## WORK INSTRUCTIONS
The records below are to be retyped in full, without any alteration.

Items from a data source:
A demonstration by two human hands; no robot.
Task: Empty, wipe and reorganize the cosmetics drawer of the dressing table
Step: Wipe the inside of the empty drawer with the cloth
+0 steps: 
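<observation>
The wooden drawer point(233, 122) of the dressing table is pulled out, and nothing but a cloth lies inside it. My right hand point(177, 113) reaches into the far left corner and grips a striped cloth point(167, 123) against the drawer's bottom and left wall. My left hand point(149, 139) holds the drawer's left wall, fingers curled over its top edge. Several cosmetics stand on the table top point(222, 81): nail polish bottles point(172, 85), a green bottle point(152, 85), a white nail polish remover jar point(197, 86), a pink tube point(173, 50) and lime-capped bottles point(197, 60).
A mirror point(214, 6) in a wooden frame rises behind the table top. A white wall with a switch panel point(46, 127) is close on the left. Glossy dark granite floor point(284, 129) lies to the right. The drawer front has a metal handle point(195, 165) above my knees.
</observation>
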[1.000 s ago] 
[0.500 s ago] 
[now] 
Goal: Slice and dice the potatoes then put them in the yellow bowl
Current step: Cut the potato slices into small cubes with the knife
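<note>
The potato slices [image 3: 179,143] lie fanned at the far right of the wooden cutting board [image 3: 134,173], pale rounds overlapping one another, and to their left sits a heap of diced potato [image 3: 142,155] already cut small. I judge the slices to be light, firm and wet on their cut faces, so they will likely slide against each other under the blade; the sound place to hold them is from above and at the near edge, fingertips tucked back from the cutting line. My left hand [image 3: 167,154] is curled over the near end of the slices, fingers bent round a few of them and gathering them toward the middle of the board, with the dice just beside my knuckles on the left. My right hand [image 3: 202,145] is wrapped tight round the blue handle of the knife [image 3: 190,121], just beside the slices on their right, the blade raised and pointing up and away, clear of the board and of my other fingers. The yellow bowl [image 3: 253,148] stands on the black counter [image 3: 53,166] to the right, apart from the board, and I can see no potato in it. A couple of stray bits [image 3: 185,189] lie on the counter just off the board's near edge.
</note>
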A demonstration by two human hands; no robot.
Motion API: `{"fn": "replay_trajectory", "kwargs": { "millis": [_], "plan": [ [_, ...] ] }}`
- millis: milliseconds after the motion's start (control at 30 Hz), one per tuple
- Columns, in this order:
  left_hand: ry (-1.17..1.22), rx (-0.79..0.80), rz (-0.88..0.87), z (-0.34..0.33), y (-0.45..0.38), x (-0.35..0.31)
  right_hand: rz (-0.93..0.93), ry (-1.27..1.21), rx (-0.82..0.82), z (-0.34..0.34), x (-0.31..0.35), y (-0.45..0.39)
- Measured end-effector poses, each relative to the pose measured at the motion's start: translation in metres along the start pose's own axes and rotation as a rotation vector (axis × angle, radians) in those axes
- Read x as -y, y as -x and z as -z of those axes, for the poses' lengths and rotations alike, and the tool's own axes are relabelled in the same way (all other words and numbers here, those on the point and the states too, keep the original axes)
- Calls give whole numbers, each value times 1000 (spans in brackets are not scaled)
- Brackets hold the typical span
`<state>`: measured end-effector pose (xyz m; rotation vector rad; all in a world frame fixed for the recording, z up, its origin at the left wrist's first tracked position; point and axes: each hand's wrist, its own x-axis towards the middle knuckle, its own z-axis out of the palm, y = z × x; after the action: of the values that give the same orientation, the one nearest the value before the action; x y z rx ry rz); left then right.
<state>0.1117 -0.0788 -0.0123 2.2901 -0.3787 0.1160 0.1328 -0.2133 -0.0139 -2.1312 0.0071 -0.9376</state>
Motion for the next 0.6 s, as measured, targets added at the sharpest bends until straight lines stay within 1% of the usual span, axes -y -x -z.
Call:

## EXERCISE SOLUTION
A demonstration by two human hands; no robot.
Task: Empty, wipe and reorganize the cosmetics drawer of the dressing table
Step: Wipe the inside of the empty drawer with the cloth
+0 steps: 
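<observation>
The wooden drawer point(233, 122) of the dressing table is pulled out, and nothing but a cloth lies inside it. My right hand point(177, 113) reaches into the far left corner and grips a striped cloth point(167, 123) against the drawer's bottom and left wall. My left hand point(149, 139) holds the drawer's left wall, fingers curled over its top edge. Several cosmetics stand on the table top point(222, 81): nail polish bottles point(172, 85), a green bottle point(152, 85), a white nail polish remover jar point(197, 86), a pink tube point(173, 50) and lime-capped bottles point(197, 60).
A mirror point(214, 6) in a wooden frame rises behind the table top. A white wall with a switch panel point(46, 127) is close on the left. Glossy dark granite floor point(284, 129) lies to the right. The drawer front has a metal handle point(195, 165) above my knees.
</observation>
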[1.000 s ago] 
[0.500 s ago] 
[now] 
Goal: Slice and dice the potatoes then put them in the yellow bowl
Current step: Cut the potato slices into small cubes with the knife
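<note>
The potato slices [image 3: 179,143] lie fanned at the far right of the wooden cutting board [image 3: 134,173], pale rounds overlapping one another, and to their left sits a heap of diced potato [image 3: 142,155] already cut small. I judge the slices to be light, firm and wet on their cut faces, so they will likely slide against each other under the blade; the sound place to hold them is from above and at the near edge, fingertips tucked back from the cutting line. My left hand [image 3: 167,154] is curled over the near end of the slices, fingers bent round a few of them and gathering them toward the middle of the board, with the dice just beside my knuckles on the left. My right hand [image 3: 202,145] is wrapped tight round the blue handle of the knife [image 3: 190,121], just beside the slices on their right, the blade raised and pointing up and away, clear of the board and of my other fingers. The yellow bowl [image 3: 253,148] stands on the black counter [image 3: 53,166] to the right, apart from the board, and I can see no potato in it. A couple of stray bits [image 3: 185,189] lie on the counter just off the board's near edge.
</note>
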A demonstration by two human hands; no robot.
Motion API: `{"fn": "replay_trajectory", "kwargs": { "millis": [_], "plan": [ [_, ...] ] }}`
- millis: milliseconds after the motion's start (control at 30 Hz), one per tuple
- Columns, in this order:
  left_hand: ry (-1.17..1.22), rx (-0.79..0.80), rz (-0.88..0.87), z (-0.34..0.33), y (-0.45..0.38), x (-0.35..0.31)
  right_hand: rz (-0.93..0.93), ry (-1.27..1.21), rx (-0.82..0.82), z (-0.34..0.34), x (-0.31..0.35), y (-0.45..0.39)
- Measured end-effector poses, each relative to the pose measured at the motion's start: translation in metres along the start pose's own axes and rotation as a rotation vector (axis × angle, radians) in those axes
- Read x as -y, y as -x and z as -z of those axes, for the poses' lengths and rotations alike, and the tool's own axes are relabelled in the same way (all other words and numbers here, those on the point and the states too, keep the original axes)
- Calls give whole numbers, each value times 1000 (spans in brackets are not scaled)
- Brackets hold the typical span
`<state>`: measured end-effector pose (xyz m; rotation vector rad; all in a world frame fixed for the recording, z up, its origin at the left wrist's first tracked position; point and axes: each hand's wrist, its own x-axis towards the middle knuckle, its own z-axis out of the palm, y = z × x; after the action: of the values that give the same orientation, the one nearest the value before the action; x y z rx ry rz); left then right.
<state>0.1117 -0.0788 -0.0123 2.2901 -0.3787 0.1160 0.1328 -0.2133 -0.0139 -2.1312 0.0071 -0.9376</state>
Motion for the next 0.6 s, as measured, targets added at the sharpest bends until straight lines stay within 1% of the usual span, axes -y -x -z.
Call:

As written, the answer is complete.